Saturday

my thoughts are jumbled, but here they are.

chloe and i are finally all settled in to our new little home. we like where we are located and we are happy with the walls and smells in this place. we have two roommates. one named jessica and one named savannah and they are oh, so lovely. the more i get to know them, the more they make me grin. 

today i got excited and nervous for school to start - all at the same time. i also signed up for a polynesian club. because i'm awesome.

i'm going to get a job soon. i don't know where, i don't know how. but i will get it, and i will finally be able to breathe. 

today i spent hours doing dishes, organizing cupboards, scrubbing floors, cooking dinner, putting my room in order, and wiping down counters. i'm not really sure about this "home-maker" side of me that's coming out right now, but i think i like her. she's driven and she gets things done. i'm not expecting her to stay very long, but then again, maybe she found her permanent place in my bones. i wouldn't mind.

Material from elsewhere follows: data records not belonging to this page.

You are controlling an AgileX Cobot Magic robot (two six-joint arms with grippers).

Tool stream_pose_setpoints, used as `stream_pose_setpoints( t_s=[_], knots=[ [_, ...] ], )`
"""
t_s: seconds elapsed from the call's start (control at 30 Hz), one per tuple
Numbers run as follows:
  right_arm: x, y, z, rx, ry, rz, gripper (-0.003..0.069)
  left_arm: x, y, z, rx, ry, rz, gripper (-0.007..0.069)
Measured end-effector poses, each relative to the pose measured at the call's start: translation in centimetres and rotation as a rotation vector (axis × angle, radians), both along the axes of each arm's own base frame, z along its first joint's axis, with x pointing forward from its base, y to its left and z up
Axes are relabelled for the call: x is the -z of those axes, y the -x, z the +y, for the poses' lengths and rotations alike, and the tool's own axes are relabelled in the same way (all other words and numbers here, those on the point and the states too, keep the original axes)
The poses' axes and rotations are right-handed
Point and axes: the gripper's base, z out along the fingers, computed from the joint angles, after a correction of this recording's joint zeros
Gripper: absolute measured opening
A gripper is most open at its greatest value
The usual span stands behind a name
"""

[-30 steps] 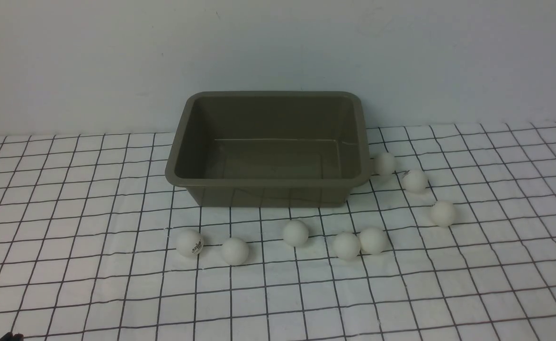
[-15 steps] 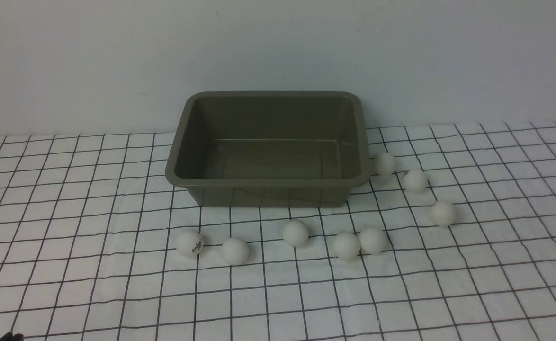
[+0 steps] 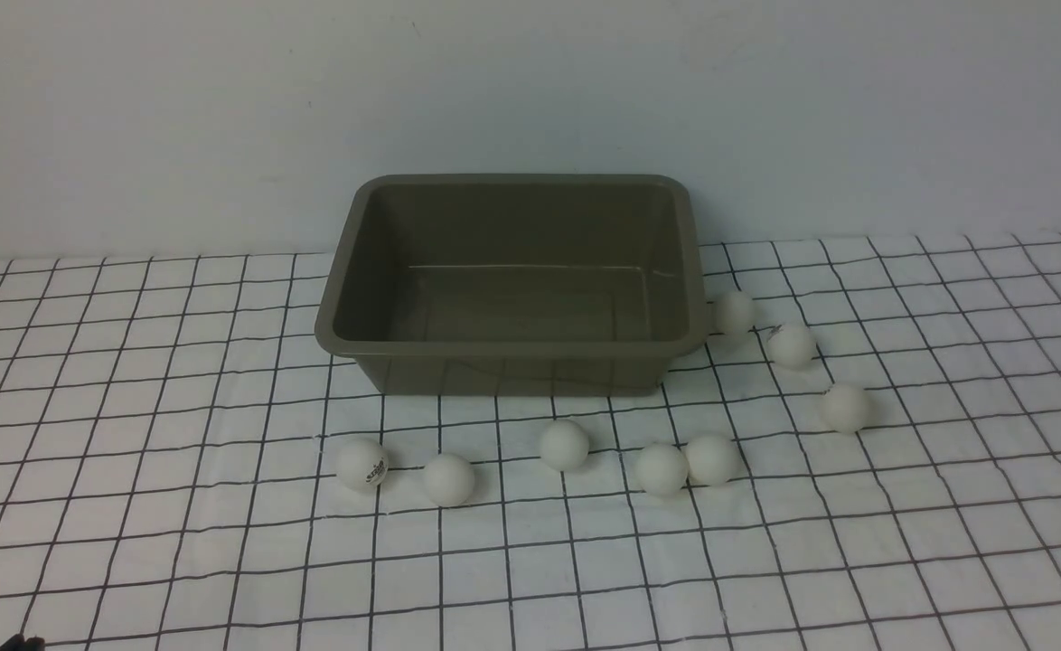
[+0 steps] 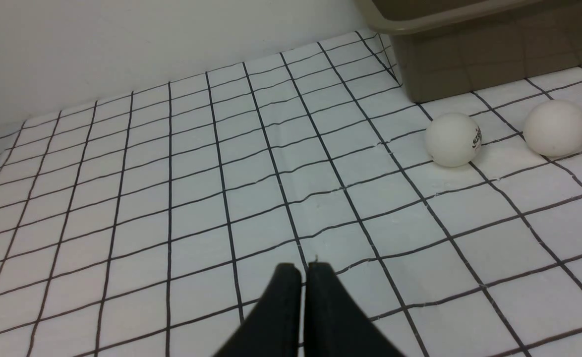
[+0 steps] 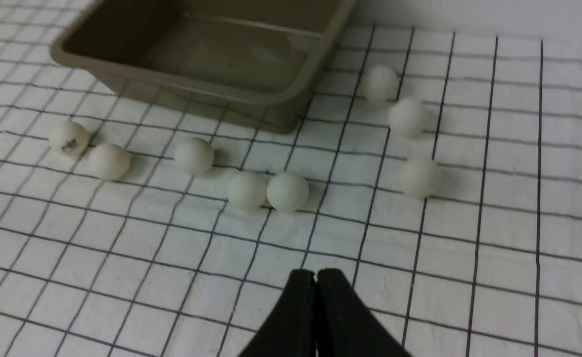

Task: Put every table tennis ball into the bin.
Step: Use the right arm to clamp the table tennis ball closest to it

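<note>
A: Where is the bin placed?
B: The bin (image 3: 512, 351) is set upright on the checked cloth (image 3: 133, 407), close to the pale wall (image 3: 530, 81).
A: And where are the table tennis balls (image 5: 194, 156) found?
B: Eight are counted, all lying on the cloth outside the bin. Five are strung along in front of its near wall: the logo ball (image 3: 361, 464) at the left end, a plain ball (image 3: 448, 479) just beside it, a lone ball (image 3: 564, 445) near the middle, then a left twin (image 3: 661, 469) and a right twin (image 3: 711, 458), seen touching or nearly so. Three more are ranged off the bin's right side: the far ball (image 3: 734, 312) just beside the rim, the next ball (image 3: 791, 345) near it, and the outer ball (image 3: 845, 407) further right.
A: How are the grippers held?
B: The left gripper (image 4: 304, 267) is seen with its black fingers pressed together over bare cloth, well apart from the logo ball. The right gripper (image 5: 316, 272) is likewise pressed together, nothing pinched, over the cloth on the near side of the twins.
</note>
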Motion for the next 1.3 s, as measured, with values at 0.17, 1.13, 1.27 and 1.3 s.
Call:
stream_pose_setpoints(
  t_s=[0.17,1.13,1.27,1.3],
  knots=[
    [2.4,-3.6,0.2,-0.033,0.012,0.162,-0.0013,0.0,0.0,0.0,0.0,0.0,0.0,-0.0004],
    [6.1,-12.3,6.0,0.021,0.419,0.232,-0.001,0.0,0.0,0.0,0.0,0.0,0.0,-0.0004],
    [5.6,-12.7,6.2,0.023,0.396,0.194,-0.0004,0.0,0.0,0.0,0.0,0.0,0.0,-0.0004],
    [5.6,-12.8,6.3,0.023,0.392,0.191,0.0001,0.0,0.0,0.0,0.0,0.0,0.0,-0.0004]
  ],
)
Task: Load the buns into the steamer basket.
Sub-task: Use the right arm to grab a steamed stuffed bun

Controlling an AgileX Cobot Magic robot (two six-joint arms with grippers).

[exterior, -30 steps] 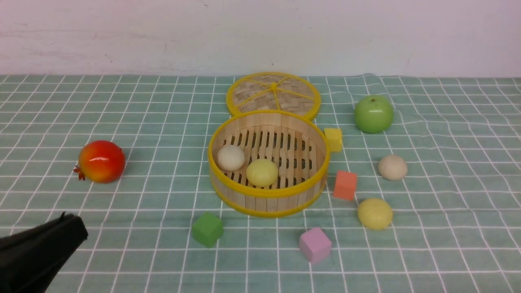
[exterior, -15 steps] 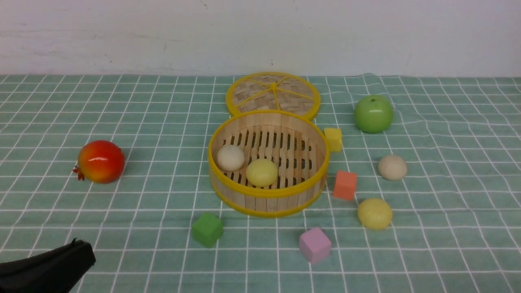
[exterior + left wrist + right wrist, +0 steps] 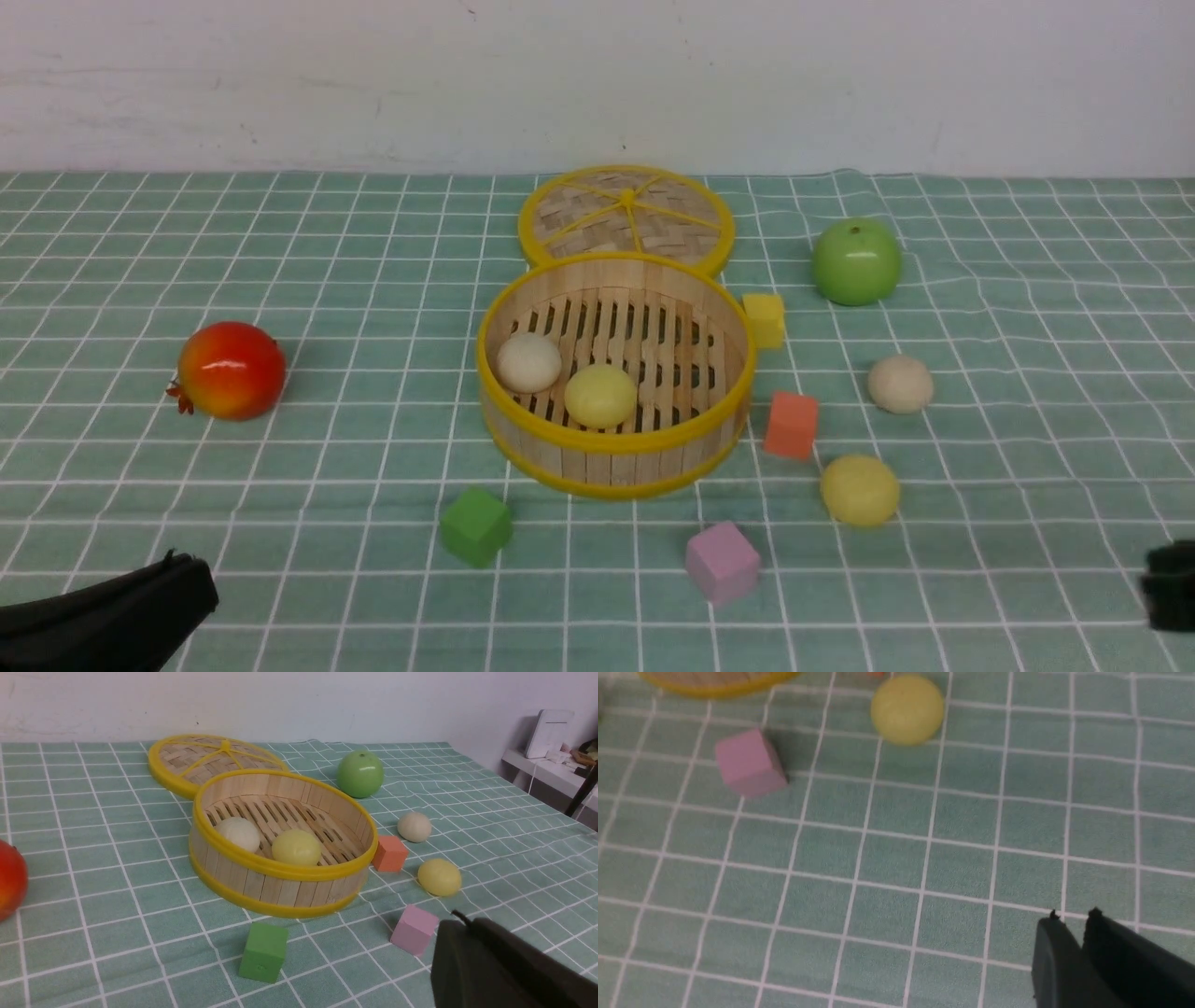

i have been shy again lately, and not really willing to let new people in to my bubble. i hope i can change this soon because i'd really like to make some new friends and memorize some new faces. i don't want to be the person who runs out of words to say just because she's afraid they won't taste right coming out of her mouth. people are going to appreciate me for who i really am, i just have to be willing to show them that person. 

i'm not very good at volleyball, but i will learn.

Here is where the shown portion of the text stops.